Out of print for a while there, the Wiz's legendary Dopethrone is once again back in stock...

In honor of Electric Wizard's recent induction into the Decibel Magazine "Hall Of Fame", whioch was awarded to their milestone album Dopethrone from 2000, we've got all of their crucial deluxe re-issues available through Crucial Blast for you doomhounds that are missing these mighty platters from yer library. Repackaged in sweet digipack cases with enhanced and expanded artwork, brand new liner notes, great photos captured during each album's respective era, and bonus tracks, these Electric Wizard reissues are essential for any real fan of dope-huffing, spine crushing British DOOM.

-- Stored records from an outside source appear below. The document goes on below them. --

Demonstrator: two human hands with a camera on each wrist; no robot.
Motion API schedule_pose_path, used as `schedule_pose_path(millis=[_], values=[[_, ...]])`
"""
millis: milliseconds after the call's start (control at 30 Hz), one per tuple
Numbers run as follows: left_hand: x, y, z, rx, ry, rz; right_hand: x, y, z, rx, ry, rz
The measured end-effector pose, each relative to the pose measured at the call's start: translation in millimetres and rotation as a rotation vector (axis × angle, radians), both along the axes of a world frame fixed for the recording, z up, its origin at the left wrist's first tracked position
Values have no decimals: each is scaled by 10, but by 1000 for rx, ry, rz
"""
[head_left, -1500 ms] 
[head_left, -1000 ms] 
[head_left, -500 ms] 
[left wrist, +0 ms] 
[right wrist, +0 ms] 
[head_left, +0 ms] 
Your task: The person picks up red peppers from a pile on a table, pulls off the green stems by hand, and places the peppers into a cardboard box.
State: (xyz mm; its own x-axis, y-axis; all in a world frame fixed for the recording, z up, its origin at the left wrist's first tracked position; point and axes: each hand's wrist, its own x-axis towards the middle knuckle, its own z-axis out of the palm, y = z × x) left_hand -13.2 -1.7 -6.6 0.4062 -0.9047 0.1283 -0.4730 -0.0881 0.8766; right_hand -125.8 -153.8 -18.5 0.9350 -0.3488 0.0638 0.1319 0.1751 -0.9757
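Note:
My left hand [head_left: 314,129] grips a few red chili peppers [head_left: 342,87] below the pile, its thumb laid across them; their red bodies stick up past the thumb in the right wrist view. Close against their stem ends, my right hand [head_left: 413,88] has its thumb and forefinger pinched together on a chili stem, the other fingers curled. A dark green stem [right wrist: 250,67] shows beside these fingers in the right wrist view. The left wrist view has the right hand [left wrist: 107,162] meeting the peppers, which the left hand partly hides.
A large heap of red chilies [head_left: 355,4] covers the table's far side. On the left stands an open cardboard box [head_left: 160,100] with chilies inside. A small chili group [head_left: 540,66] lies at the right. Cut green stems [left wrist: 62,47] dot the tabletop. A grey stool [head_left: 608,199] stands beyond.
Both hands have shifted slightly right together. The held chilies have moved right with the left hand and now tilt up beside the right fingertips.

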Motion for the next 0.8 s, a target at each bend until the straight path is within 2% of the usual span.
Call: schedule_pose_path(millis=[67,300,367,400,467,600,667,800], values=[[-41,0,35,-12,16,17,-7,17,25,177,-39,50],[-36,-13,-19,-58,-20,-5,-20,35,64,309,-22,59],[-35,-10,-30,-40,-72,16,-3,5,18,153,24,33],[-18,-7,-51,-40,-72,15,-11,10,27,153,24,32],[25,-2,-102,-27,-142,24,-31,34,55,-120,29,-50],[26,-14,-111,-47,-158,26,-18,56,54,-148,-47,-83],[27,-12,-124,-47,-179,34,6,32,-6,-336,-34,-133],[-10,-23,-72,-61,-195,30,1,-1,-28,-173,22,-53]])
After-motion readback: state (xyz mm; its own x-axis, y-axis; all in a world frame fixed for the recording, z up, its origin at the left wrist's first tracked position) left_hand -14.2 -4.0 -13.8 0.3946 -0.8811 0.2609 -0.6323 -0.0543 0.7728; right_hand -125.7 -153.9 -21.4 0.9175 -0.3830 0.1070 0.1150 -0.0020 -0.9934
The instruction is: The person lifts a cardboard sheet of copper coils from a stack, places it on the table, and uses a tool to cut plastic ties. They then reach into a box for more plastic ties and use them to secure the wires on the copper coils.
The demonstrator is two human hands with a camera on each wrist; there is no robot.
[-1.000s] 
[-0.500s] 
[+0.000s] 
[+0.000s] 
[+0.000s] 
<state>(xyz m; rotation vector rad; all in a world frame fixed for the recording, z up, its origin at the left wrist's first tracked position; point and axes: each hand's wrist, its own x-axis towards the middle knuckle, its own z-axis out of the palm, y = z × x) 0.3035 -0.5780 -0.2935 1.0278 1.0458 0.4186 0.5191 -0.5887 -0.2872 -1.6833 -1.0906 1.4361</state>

Like a lot of people, Dopethrone was the album that started it all for me. I can't even remember where I first picked up my copy of Dopethrone, but I do remember that it wasn't because I had already heard the band - nope, it was because of the fucking awesome cover art of Lucifer ripping tubes. That kind of experience just doesn't happen enough these days, you know? I'm talking about when you can pick up an album before hearing mp3s or streams of the music, picking it up purely based on how badass it looks and then just getting blown the fuck away because the music is even more killer than the cover. That's what happened when I tossed this into my stereo for the first time - I had just recently been going through a serious Sabbath / doom kick (which seemed to be the spirit of the time, looking back), and was already thirsting for some really gnarly riffage, but I was thoroughly unprepared for how zonked Electric Wizard were going to sound. The "Reefer Madness" style sample and scuzzy bassline that starts off album opener "Vinum Sabbathi" had me hooked from the first, and when Jus Oborn's distorted megaphone vocals and monstrously detuned guitar kicked in alongside Mark Greening's loose, pummeling drumming, man, I knew that this album was going to be magic. The flow of Dopethrone is perfect too, as the album grinds through the massive skull crush singalong of "Funeralopolis", the epic three-part psych scum freakout of "Weird Tales", "I, Witchfinder", and the title track, the trip gets darker and heavier and more fucked up, the riffs taking on a progressively heavier coating of grime and slime, the lyrics, satanic hippie imagery, pulp fantasy literature and 70's splatter/horror flix references becoming more arcane and trippy. "Rise...black amps will tear the sky...feedback will free your mind and set you free." FUCK YEAH. The band's previous albums were heavy as hell, sure, but for Dopethrone, it sounded like someone took Electric Wizard and dunked them in a vat of cooling tar, then releasing them to crawl through the heaviest, most blown-out Sabbath riffage possible. One of the heaviest doom metal albums of all time. Hell, one of the heaviest albums of all time. Essential. Wizard freaks need this for no other reason than it contains the 15 minute long track "Mind Transferral" which was previously only available on the Japanese import.